As a family, we browsed a rotating art collection in the NCAR cafeteria (on the south end of the building) and my kids made their own art at a station tucked under the stairwell near the main entrance. Upstairs, a secondary art station focuses on climate, and is accompanied by a series of interpretive panels about climate change. Fourment notes that for kids, the upstairs is a little more information-heavy, but the greenhouse gas game is a must-try.

Free hour-long public tours are offered Mondays, Wednesdays, and Fridays at noon. After linking up in the lobby, tour-goers learn all about atmospheric science and current research as a guide offers an up-close look into the center’s exhibits. There’s no need to make a reservation, and if you miss the group tour, you can pick up tablets at the front desk (or download the NCAR Tour app on your phone) for a self-guided audio-video tour.

Why all the kid amenities in a working science lab? “Our original director, Walter Orr Roberts, valued not only high-level science, but connection with the public,” explains Fourment. “That’s what has always driven the amount of effort and resources we put into education and outreach.”

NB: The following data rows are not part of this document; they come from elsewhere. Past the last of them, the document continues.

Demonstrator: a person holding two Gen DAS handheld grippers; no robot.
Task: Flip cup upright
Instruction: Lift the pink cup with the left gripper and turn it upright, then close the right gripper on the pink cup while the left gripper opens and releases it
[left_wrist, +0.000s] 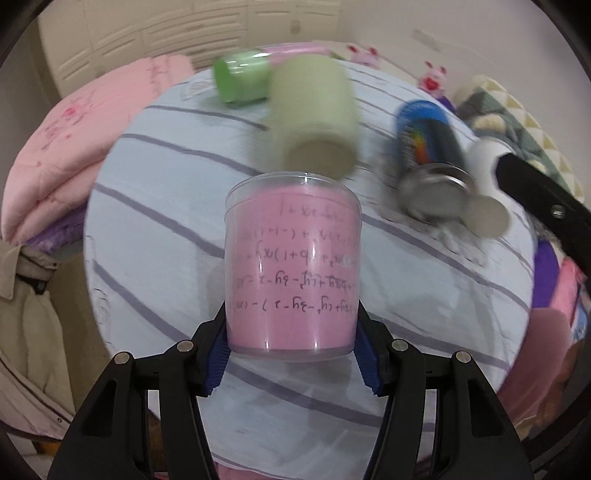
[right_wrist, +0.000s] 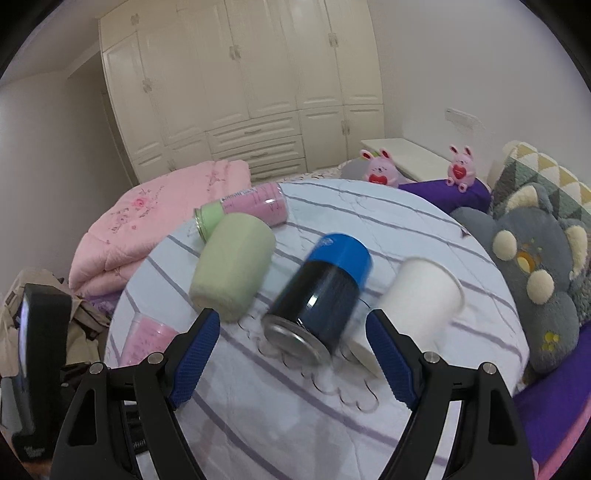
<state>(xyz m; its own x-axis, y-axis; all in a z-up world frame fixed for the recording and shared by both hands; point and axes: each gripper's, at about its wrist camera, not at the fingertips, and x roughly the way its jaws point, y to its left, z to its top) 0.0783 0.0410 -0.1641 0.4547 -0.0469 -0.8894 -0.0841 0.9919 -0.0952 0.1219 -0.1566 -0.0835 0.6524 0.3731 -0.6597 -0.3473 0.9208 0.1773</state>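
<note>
Left hand-held gripper (left_wrist: 291, 354): clamped on the clear cup (left_wrist: 293, 266), blue pads pressing its two sides near the lower rim.
Right hand-held gripper (right_wrist: 293, 354): jaws wide apart, nothing between them; it hangs just in front of the blue can (right_wrist: 320, 295).
Clear cup: pink paper liner inside, handwritten maths on it reading upside down in the left wrist view; held above the striped bedsheet (left_wrist: 155, 206). From the right wrist view only a corner of it shows, left of the blue can (right_wrist: 147, 338). Which end is open, cannot tell.
Blue can: lying on its side on the sheet, metal end toward the right wrist camera, blurred; this is the landmark.
Green cup (right_wrist: 232, 269): pale green, on its side, just left of the blue can, apart from it.
White cup (right_wrist: 421, 295): on its side just right of the blue can; contact unclear.
Pink-and-green bottle (right_wrist: 243, 208): lying down beyond the green cup, far-left of the blue can; looks to touch the green cup.
Pink quilt (right_wrist: 155, 221): folded, well left of the blue can, off the sheet's edge.
Grey plush (right_wrist: 535, 273): well right of the blue can.
Pink bunnies (right_wrist: 380, 168): two, far behind the blue can.
Wardrobe (right_wrist: 240, 81): cream doors on the back wall.
</note>
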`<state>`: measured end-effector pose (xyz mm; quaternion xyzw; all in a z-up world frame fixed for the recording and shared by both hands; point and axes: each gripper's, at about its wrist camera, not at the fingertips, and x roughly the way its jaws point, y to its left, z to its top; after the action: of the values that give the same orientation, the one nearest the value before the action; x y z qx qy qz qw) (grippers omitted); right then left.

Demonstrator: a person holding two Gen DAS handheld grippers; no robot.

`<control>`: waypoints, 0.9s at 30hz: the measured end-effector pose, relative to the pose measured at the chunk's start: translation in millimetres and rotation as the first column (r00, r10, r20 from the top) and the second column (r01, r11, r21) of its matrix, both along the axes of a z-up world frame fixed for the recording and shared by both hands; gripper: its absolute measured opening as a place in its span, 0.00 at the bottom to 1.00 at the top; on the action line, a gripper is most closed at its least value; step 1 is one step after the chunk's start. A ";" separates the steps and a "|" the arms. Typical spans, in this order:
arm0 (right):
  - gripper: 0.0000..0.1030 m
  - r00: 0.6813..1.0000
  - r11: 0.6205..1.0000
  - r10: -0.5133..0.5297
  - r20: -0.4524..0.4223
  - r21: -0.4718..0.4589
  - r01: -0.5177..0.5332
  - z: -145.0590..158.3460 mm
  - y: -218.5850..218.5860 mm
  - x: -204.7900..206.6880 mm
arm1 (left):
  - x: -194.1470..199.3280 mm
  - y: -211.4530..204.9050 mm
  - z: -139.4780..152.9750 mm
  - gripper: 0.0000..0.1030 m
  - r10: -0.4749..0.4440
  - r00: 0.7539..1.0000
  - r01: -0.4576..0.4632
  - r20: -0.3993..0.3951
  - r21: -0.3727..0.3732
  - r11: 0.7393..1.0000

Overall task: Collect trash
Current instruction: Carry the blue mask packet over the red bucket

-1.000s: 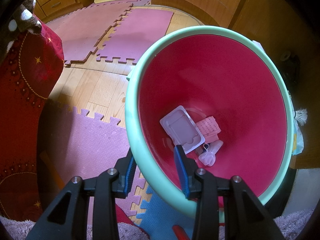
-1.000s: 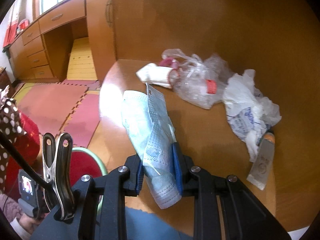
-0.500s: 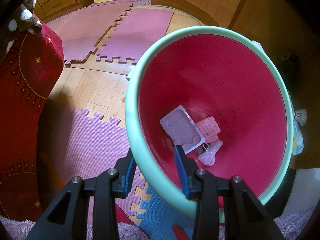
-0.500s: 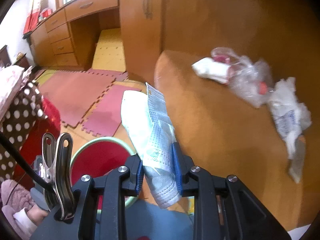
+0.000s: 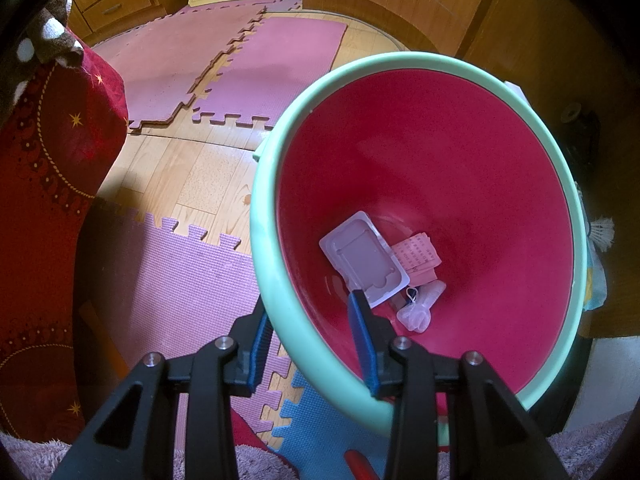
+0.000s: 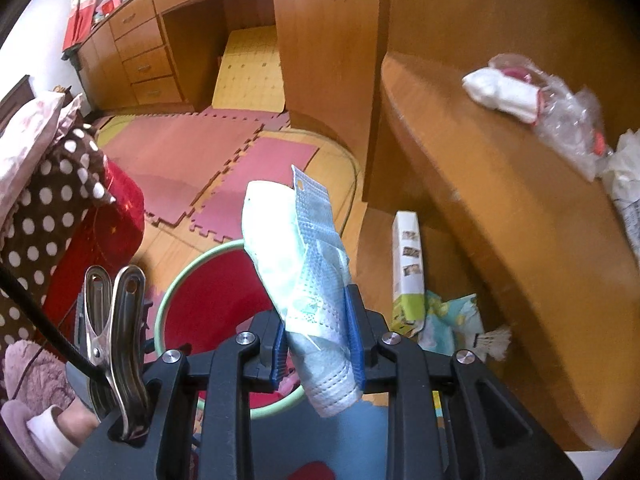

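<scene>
Carrying a crumpled pale-blue disposable face mask (image 6: 308,280) toward the bin, with the right gripper (image 6: 318,336) clamped on the mask's lower half, blue pads pressing both sides and the loose upper end standing up above the jaws

Bracing the red plastic waste bin with a mint-green rim (image 5: 276,272) in the left gripper (image 5: 310,344), one pad outside the near wall and the other inside, pinching the rim and tilting the mouth toward the camera

Showing already at the bin's bottom a clear plastic blister tray (image 5: 362,258), a pink printed slip (image 5: 418,256) and a small knotted clear bag (image 5: 420,308)

Judging the step in hand as the transfer leg: mask lifted clear of the wooden table (image 6: 500,208), hanging above and slightly to the right of the bin mouth (image 6: 188,272) in the right wrist view, not yet over the opening

Calling next for shifting the mask across until centred over the red interior, lowering a little, then parting the jaws; light, limp fabric likely clinging to a pad or catching on the rim, so releasing well inside looks safer

Leaving farther off on the table a rolled white cloth (image 6: 500,90), crinkled clear plastic wrapping (image 6: 568,128) and a white crumpled bag (image 6: 628,176) awaiting collection; beside the table on the floor, a tall white-and-green carton (image 6: 408,264) and a shuttlecock (image 6: 494,340)
</scene>
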<state>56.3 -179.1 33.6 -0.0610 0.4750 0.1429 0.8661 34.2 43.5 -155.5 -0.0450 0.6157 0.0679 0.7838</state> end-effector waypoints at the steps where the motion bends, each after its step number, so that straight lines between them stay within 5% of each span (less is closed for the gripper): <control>1: 0.25 1.000 1.000 0.002 -0.007 0.002 -0.002 -3.4 1.0 -0.1 | 0.1 0.1 0.0 0.38 0.000 1.000 0.000 0.000 0.000 1.000; 15: 0.25 0.986 0.999 0.025 -0.163 0.049 -0.017 -83.8 30.3 -5.4 | 0.3 -0.2 -0.1 0.38 -0.001 1.000 0.001 0.000 0.001 1.000; 27: 0.25 0.972 0.996 0.086 -0.219 0.016 -0.084 -121.4 49.2 -12.9 | 0.0 -3.7 -0.1 0.38 -0.010 1.000 0.010 0.001 0.025 1.000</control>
<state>43.4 -129.9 -87.8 -0.0622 0.5641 0.1874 0.8018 34.2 39.9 -155.6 -0.0322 0.6147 0.0718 0.7849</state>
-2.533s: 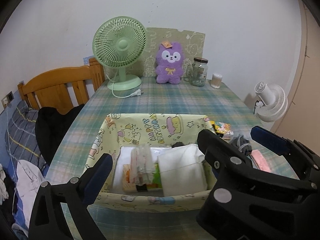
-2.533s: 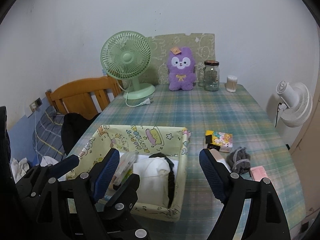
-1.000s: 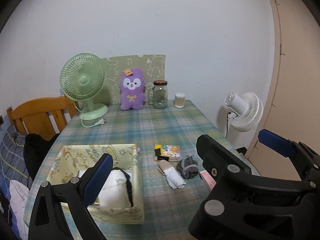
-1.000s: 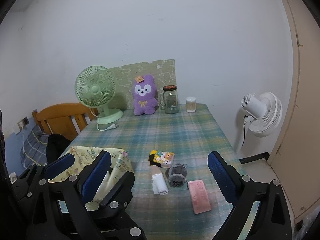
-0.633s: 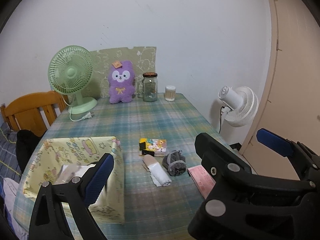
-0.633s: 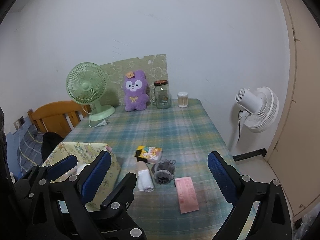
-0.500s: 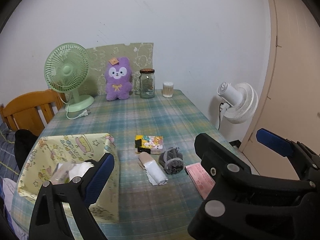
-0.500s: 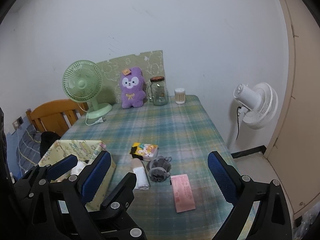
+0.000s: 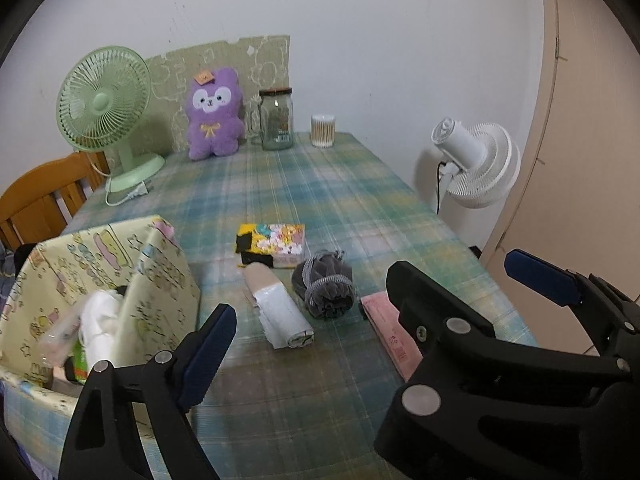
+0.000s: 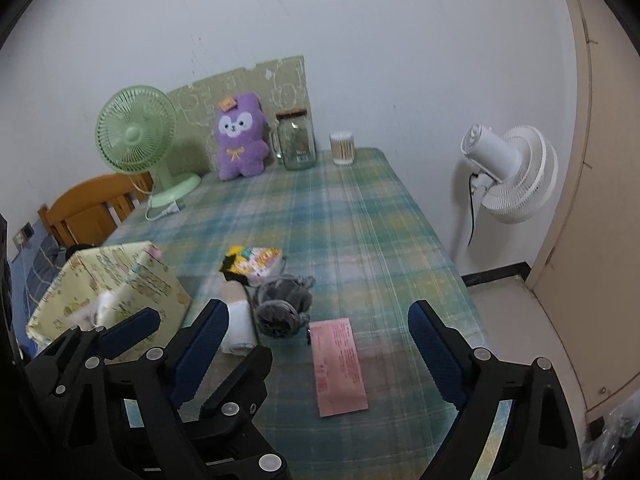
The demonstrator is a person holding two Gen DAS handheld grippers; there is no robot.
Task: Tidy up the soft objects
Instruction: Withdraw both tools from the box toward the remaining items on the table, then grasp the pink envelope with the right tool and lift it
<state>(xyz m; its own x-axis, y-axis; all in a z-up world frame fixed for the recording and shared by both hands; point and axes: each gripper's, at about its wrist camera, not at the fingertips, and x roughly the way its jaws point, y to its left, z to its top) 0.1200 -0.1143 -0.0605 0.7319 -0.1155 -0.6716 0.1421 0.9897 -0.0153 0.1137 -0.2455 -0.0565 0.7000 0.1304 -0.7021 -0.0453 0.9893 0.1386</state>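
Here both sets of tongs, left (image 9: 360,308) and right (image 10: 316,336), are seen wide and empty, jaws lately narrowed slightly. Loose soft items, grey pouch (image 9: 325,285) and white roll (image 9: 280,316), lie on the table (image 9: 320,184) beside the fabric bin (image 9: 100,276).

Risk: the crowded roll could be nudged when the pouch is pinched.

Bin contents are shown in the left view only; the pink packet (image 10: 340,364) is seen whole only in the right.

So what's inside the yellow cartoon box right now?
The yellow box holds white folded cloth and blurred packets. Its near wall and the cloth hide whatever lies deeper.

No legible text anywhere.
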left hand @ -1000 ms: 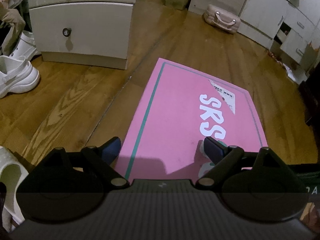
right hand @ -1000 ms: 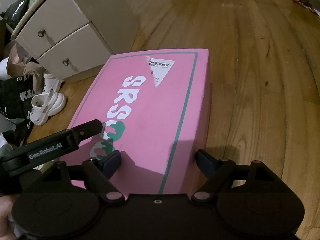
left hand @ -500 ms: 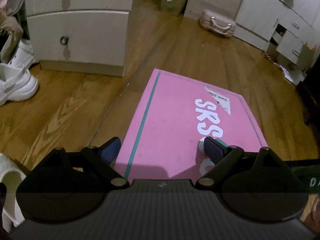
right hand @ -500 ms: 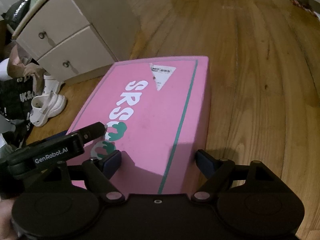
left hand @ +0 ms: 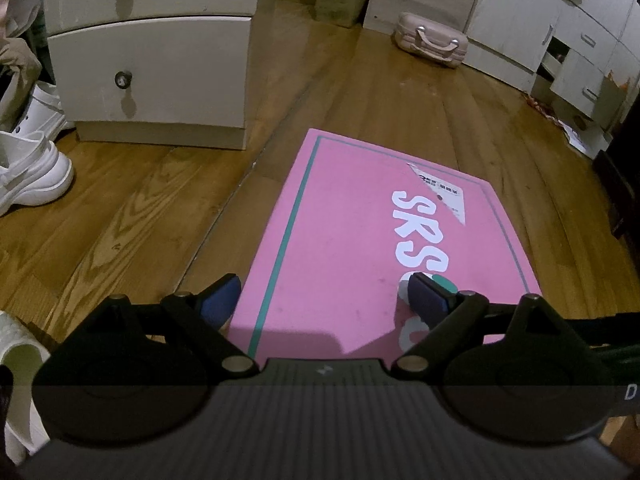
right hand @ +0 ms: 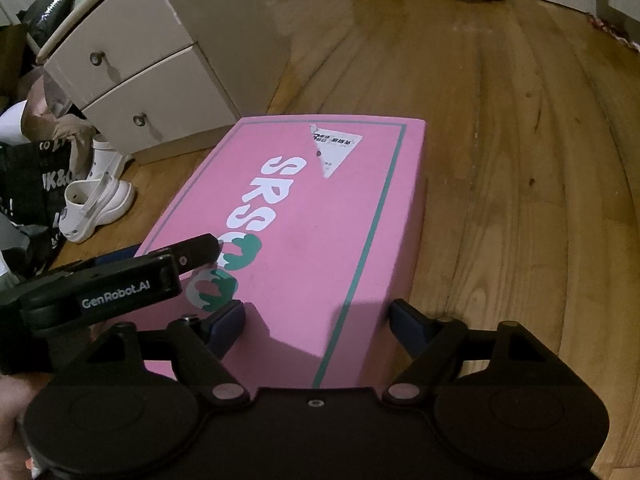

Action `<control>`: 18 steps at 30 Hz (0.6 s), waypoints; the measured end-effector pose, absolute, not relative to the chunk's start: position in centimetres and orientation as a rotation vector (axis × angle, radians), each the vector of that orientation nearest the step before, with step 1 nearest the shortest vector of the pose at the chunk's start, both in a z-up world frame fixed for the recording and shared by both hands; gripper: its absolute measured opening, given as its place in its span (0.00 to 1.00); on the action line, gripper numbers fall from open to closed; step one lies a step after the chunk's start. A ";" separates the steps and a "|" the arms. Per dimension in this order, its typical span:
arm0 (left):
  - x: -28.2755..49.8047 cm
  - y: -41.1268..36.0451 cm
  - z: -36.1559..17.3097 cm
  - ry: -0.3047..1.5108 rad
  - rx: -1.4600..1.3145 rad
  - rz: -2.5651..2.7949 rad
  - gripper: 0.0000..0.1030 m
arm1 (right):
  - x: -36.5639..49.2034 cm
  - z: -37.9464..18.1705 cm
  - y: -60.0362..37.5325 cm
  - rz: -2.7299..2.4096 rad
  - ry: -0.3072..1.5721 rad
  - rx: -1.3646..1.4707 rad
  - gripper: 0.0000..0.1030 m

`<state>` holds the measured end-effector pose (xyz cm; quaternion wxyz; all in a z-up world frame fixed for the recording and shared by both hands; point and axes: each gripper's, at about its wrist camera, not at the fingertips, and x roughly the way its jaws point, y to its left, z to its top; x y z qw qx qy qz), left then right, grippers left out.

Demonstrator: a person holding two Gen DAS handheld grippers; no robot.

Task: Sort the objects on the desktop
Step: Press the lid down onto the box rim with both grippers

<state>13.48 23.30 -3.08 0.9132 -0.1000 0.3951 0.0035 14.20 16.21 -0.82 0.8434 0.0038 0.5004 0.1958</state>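
Note:
A pink box [left hand: 360,240] with white "SRS" lettering, a teal border line and a torn white label fills the middle of both views [right hand: 320,220]. It is held above the wooden floor. My left gripper [left hand: 324,300] is open wide, one finger over the box's left edge, the other on its top. My right gripper [right hand: 320,320] is open wide and straddles the box's right edge, one finger on top, one beside the side wall. The left gripper's finger [right hand: 192,248] shows in the right wrist view, lying on the box top.
A cream two-drawer cabinet [left hand: 152,60] stands on the wooden floor [right hand: 520,160] at the left. White shoes [left hand: 28,168] and a black bag [right hand: 28,200] lie beside it. A pink case [left hand: 432,40] and white cupboards [left hand: 560,32] stand at the far side.
The box and both grippers have risen and tilted back: the floor looks farther away and more of the cabinet and room shows. The fingers keep the same places on the box.

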 end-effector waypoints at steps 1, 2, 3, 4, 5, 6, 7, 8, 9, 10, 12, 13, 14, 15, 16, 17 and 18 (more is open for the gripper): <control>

On the west side of the building, families run into the Walter Orr Roberts Weather Trail, a half-mile loop with informational signage. If you’re craving big adventure, consider taking Mesa Trail until it links with Enchanted Mesa Trail. This 2-mile out-and-back hike weaves through a shadier section of Chautauqua Park before ending at Chautauqua Dining Hall, a stellar stop-off known for its fresh bistro cuisine and wraparound views.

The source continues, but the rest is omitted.